Could you say how many lines in the entries contain the string "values"? Give only that number.

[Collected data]
++++++++
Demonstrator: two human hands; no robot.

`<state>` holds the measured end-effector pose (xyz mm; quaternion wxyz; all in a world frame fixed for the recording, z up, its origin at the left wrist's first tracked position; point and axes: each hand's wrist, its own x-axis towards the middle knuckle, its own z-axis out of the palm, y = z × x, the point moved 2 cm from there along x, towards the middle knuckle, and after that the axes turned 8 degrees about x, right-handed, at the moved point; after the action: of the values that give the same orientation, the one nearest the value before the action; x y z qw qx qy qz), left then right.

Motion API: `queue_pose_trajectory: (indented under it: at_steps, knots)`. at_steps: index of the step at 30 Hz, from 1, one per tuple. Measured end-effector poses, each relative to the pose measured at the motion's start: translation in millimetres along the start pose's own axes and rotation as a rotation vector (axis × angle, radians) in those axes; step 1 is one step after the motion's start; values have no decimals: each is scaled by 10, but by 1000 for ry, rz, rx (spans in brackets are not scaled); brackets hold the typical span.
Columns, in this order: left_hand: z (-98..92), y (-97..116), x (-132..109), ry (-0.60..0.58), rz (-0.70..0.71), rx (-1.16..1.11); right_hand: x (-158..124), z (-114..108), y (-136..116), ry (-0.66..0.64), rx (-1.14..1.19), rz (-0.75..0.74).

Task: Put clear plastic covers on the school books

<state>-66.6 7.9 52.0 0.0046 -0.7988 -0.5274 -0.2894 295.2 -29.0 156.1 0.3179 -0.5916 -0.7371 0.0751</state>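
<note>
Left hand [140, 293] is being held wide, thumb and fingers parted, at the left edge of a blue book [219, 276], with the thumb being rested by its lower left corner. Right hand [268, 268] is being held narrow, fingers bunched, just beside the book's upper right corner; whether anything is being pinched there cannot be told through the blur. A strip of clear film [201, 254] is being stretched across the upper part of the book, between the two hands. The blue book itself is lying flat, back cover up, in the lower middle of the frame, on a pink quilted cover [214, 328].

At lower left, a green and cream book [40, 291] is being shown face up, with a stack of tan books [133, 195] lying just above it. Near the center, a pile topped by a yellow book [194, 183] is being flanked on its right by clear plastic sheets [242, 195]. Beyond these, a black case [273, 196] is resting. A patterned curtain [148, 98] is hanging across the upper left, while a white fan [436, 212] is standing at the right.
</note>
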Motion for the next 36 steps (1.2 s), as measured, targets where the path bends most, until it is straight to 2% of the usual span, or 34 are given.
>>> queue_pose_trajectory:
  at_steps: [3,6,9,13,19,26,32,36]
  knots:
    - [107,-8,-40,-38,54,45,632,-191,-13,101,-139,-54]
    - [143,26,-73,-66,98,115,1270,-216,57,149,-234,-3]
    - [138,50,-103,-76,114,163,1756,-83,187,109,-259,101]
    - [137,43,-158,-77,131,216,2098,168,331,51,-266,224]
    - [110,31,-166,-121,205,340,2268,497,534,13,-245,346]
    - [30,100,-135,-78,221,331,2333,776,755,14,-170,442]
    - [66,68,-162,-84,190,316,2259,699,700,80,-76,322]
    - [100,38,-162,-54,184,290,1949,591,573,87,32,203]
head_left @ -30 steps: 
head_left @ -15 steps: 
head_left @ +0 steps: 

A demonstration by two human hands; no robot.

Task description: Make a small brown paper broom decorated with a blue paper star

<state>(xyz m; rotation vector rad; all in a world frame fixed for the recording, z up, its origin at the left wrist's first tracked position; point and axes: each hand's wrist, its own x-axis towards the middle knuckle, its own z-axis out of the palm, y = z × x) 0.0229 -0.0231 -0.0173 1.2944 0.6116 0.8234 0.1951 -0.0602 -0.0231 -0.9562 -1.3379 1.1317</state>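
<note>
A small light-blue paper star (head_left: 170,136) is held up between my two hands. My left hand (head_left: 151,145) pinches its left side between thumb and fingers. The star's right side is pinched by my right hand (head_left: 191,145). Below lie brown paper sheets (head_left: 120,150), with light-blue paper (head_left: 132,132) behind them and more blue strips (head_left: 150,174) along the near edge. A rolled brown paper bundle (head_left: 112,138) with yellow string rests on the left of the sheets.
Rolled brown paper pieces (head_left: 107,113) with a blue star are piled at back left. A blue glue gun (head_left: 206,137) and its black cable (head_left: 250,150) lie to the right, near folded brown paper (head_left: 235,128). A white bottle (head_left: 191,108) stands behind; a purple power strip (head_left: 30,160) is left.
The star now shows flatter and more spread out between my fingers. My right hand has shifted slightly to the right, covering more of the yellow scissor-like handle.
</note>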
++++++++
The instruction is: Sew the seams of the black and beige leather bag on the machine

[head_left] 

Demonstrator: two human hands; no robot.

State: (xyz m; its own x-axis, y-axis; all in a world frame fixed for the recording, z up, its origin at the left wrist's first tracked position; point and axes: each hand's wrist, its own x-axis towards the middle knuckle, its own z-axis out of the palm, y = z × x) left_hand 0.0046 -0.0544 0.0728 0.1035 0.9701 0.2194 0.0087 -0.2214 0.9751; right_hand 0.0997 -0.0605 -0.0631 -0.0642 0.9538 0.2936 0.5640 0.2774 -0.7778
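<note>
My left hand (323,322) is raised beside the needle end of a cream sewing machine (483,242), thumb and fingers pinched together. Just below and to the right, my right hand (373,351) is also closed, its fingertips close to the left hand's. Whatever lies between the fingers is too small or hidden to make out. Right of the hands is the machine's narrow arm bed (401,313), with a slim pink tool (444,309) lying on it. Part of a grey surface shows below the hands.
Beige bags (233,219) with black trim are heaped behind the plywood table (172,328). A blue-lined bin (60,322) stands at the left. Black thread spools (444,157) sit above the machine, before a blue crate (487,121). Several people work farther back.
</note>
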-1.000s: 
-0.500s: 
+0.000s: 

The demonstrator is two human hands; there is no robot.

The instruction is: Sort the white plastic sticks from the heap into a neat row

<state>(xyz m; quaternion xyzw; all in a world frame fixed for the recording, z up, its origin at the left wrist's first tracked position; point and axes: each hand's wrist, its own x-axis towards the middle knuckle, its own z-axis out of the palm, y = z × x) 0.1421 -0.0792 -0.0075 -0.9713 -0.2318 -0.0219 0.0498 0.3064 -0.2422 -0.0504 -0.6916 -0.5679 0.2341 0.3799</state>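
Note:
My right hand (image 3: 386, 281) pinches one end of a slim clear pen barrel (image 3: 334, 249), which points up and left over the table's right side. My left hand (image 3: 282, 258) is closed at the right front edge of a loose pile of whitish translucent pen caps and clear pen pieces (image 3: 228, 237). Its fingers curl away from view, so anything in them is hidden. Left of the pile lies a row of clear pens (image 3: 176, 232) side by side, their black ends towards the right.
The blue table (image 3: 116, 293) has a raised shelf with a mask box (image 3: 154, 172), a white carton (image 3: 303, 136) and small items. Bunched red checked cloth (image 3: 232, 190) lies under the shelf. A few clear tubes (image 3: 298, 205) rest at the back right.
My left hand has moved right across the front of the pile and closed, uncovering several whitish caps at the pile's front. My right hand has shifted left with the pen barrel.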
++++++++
**Your solution:** 2